Real Food Improves Your Health:

We eat pretty well. I started out life with a mom who had her own food concerns (we went gluten free for kicks) she taught me well. So I had a head start. I appreciated food that looked like food. Groceries shouldn't look like a pile of boxes. Goats eat boxes. When we put away groceries it should look like we bought food!

But I had cousins raised on the typical American diet. In his mid-thirties, "J" and his wife started reading labels, making better shopping choices, and cooking at home. His doctor scared him straight. We come to a point in life when we "get too old for the rock and roll lifestyle" as a friend puts it. We need to eat right and care for our bodies because, not having youth on our side, weakness chips away at us. They dropped weight, had more energy, their blood pressure improved and they stopped getting sick as often. It was dramatic. It's easy to forget what a difference real food makes. While my family doesn't see dramatic change every meal, every meal makes a real difference in our health. Not being sick, tired, or weak in the body translates to health, vitality and improved mood. We can enjoy life!

Exercise, No Matter How Little, Improves Health:

We had an elderly friend, "W", now 90 years old, who started walking. He was in his eighties, had osteoporosis, emphysemia, was on oxygen and was weak, depressed and in poor health. His great doctor told him he didn't need more drugs he needed to walk. He asked "W" to walk to and from his mail kiosk twice a day. Then he started going three. Eventually he started walking around his building, then the block, then on a treadmill. He built up to two miles a day in less than a year. It was shocking, literally. He got of oxygen, he started enjoying life, he was active and making friends.

It is easy to think you don't have time for exercise. Maybe you aren't a starlet with a cook, chauffeur, cleaning lady and nanny. But even making a point to go up and down the stairs a few times a day will help. Race the kids to the car. Hang up your laundry. Really. This is serious work, let me tell you. Dragging a bucket full of soaking wet, but clean, diapers across my yard gives me great arms.

Getting Your House in Order Will Improve Your Mental Health:

Start by making your bed, everyday. Move onto keeping your dishes done, then counters clear. Then fold EVERY load AND put it away immediately. Then stop stepping over things, but picking them up and putting them away.
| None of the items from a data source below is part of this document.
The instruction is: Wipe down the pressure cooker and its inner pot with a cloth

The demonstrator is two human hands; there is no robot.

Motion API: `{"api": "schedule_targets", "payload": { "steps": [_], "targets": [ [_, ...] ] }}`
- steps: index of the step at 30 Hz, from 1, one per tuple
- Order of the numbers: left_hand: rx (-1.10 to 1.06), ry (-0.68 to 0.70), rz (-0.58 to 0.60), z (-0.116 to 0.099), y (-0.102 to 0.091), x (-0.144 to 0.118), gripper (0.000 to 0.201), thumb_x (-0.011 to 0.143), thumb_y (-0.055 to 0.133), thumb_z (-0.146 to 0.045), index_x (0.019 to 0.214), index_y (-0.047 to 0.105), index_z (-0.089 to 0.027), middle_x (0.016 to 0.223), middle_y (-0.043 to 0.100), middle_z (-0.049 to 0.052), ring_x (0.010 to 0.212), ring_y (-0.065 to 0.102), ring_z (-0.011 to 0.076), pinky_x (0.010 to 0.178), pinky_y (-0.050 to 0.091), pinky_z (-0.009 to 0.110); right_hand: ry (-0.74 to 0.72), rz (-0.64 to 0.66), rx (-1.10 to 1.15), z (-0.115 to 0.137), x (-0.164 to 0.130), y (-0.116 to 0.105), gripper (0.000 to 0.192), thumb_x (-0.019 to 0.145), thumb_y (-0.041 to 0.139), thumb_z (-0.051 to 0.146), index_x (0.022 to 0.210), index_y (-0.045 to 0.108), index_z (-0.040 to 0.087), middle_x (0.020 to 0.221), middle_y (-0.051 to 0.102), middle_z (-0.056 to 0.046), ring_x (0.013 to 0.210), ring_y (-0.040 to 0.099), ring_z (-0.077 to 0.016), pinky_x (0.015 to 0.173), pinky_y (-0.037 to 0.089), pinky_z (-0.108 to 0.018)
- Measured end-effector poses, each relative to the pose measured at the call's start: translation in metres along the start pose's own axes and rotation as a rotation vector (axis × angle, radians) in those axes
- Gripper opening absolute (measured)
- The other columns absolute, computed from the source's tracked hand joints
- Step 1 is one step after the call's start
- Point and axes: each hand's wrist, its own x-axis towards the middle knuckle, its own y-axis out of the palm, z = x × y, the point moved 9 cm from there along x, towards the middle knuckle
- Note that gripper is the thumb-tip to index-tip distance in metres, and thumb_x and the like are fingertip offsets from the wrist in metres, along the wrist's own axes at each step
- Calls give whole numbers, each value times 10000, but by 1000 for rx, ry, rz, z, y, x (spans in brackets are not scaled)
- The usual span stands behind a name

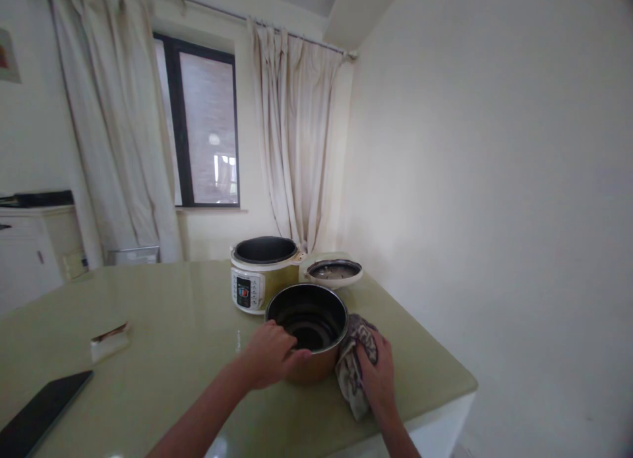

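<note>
A dark-lined inner pot [316, 369] with a brownish outside stands tilted slightly toward me on the table. My left hand [271, 354] grips its near left rim, fingers hooked over the edge. Bunched in my right hand [380, 372] is a grey patterned cloth [352, 372], pressed against the pot's right outer side. Just behind the pot sits a white and yellow-green electric cooker [281, 280], its top uncovered and a control panel on its front. The cooker's detached lid [341, 283] lies upside down to its right.
A dark flat tablet-like object [42, 415] rests at the table's left front. Near it is a small white packet [109, 343]. The pale green table [178, 352] has its right edge beside a plain wall [494, 181]. Curtains [301, 128] and a window stand behind.
</note>
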Motion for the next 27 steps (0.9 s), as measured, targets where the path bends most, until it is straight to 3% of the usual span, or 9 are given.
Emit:
{"api": "schedule_targets", "payload": {
  "steps": [3, 6, 10, 13, 16, 20, 23, 27],
  "targets": [
    [28, -30, 20, -3, 8, 1, 683, 1072, 252, -612, 882, 767, -206, 852, 771, 134, 844, 726, 290, 794, 471, 400, -13, -84, -20, 5, -16, 9, 453, 877, 626, 524, 1188, 711, 206, 1195, 620, -130, 1120, 631, -317, 1048, 505, -480],
    [7, -90, -15, -24, 10, 9, 727, 1064, 208, -638, 865, 759, -207, 844, 771, 145, 831, 734, 301, 764, 464, 393, -61, -150, -55, 13, -54, 20, 435, 920, 635, 530, 1217, 697, 219, 1276, 578, -151, 1163, 616, -322, 1034, 512, -475],
    [-32, -150, -24, -49, 7, 21, 753, 1034, 223, -704, 902, 752, -184, 891, 779, 173, 858, 746, 333, 763, 480, 407, -137, -143, -66, 25, -93, 32, 461, 937, 647, 578, 1234, 698, 229, 1351, 545, -175, 1226, 595, -350, 1013, 523, -487],
    [-89, -144, -29, -48, 1, 26, 714, 1041, 249, -692, 997, 739, -175, 950, 782, 161, 909, 746, 324, 777, 490, 394, -144, -95, -39, 29, -86, 29, 474, 922, 651, 592, 1224, 708, 232, 1325, 569, -168, 1220, 603, -345, 1008, 529, -479],
    [-136, -50, -93, -31, -11, 24, 606, 1061, 305, -634, 1105, 734, -209, 1038, 783, 124, 1017, 724, 289, 832, 483, 370, -75, -52, -16, 25, -50, 16, 438, 914, 646, 547, 1201, 711, 224, 1262, 610, -146, 1164, 625, -314, 1041, 514, -470],
    [-42, -133, -81, 11, -10, 18, 689, 1080, 269, -585, 897, 804, -191, 895, 793, 152, 886, 732, 283, 837, 455, 395, -46, -31, -1, 24, -18, 8, 418, 878, 643, 520, 1151, 710, 210, 1164, 642, -126, 1094, 640, -306, 1035, 513, -476],
    [-24, -199, -72, 12, -2, 19, 801, 1092, 180, -564, 794, 824, -193, 836, 795, 171, 806, 742, 280, 810, 442, 405, -64, -70, -27, 29, -35, 20, 400, 890, 648, 518, 1146, 707, 216, 1183, 621, -135, 1101, 633, -310, 1022, 512, -479],
    [-68, -229, -107, -16, 1, 25, 792, 1065, 220, -644, 803, 824, -203, 823, 794, 163, 805, 751, 280, 796, 446, 389, -118, -109, -62, 36, -80, 40, 411, 902, 673, 552, 1149, 710, 226, 1249, 589, -162, 1159, 612, -333, 997, 523, -479]
  ]
}}
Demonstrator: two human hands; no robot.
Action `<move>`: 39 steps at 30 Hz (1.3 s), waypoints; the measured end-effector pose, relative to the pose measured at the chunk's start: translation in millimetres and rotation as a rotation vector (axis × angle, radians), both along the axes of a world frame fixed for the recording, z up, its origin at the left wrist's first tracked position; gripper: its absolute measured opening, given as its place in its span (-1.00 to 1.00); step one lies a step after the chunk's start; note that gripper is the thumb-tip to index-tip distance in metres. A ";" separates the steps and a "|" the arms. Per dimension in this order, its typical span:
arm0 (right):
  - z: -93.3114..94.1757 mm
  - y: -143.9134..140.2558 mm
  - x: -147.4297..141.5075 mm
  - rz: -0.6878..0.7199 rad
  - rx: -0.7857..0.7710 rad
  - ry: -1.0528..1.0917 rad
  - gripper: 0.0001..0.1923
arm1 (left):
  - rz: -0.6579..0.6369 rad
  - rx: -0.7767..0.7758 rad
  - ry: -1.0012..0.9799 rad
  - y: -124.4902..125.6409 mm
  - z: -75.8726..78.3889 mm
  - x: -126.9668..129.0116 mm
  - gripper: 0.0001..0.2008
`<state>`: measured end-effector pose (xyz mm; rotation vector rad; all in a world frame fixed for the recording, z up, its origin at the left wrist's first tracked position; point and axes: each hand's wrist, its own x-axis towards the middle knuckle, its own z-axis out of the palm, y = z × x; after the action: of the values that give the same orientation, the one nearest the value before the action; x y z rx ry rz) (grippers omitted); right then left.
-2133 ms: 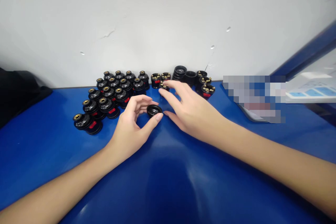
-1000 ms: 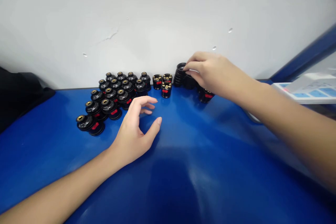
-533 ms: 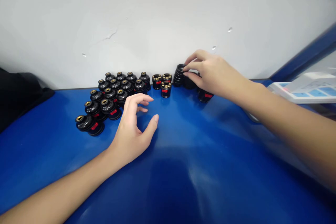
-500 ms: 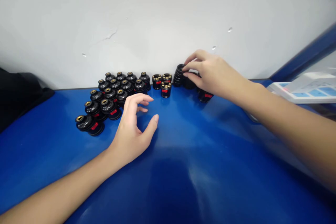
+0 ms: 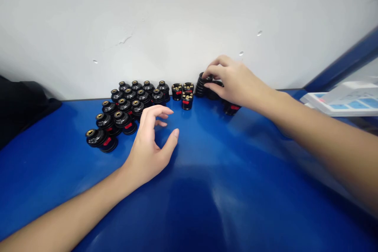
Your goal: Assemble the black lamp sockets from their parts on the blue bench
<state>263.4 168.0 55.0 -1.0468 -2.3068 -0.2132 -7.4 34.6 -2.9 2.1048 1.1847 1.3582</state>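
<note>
My left hand [image 5: 150, 145] hovers over the blue table with curved fingers and thumb apart, holding nothing. To its left stand several black lamp sockets [image 5: 125, 122] in rows, with brass-coloured threaded tops and red switches. My right hand [image 5: 228, 76] reaches to the back and pinches the rim of an upright black ribbed shell [image 5: 201, 88], fingers at the opening and thumb in front. Another black part [image 5: 213, 94] is partly hidden under this hand. Below it sits a black socket base with a red switch [image 5: 234, 107]. Three open socket bases [image 5: 187, 102] with brass contacts stand between my hands.
A pale wall [image 5: 177, 19] rises behind the blue table [image 5: 195, 204]. Black cloth [image 5: 23, 106] lies at the left edge. On the right are a white and blue box [image 5: 348, 100] and a blue frame post [image 5: 342, 59].
My right fingers have moved slightly left and closed onto the ribbed shell's rim. My left hand and the sockets are nearly unchanged.
</note>
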 end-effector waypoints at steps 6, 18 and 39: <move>1.3 1.9 0.0 0.030 0.015 0.022 -0.82 | -0.004 0.006 0.003 0.6 -0.4 -0.2 -0.56; -3.8 3.1 0.0 0.014 0.019 0.065 -0.87 | -0.006 0.008 0.009 0.6 0.1 0.4 -0.57; -11.8 -32.9 -81.6 0.375 0.073 -0.142 -0.46 | 0.111 0.002 0.011 2.4 3.4 1.5 -0.77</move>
<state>181.8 135.2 43.2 -0.5630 -2.5503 -0.2236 -6.0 37.0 0.5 2.0779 1.3228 1.3972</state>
Look at your bed and feel good about the fact it is made. Do it for you. Who cares if no one else appreciates it? Do it for YOU! Some is ALWAYS better than none. Every little bit helps. If you need more encouragement, check out Fly Lady. The woman is fabulous. Really. Stop apologizing about your kitchen and start flying, baby!

When you can't find a clean cup to drink out of, where there is no place on the counter clear enough to chop vegetables, when no one has clean clothes OR all the clothes are in a jumble of laundry baskets or on the sofa no one is happy, least of all mama. In this environment everyone is tense and irritable. It is not backwards to suggest that a tidy (not perfect) home is soothing and it is certainly not backwards to suggest that you take pride in your home. If good meals and tidy rooms were not an objective good and desired deep in the heart of all women, Martha Stewart would be out of a job. When you walk into a clean room, you feel calmer. When you clean out a closet or drawer it's tempting just to go stand and stare at the order. "Check out the linen closet everybody, this is great!" While no one will notice that it is clean, but they WILL notice the disorder. Decide that it is enough to make yourself happy that it is done and stop playing the martyr already. No body cares that you whine. But the very first time someone says, "Wow, how do you do it?" it will be worth it.  I promise.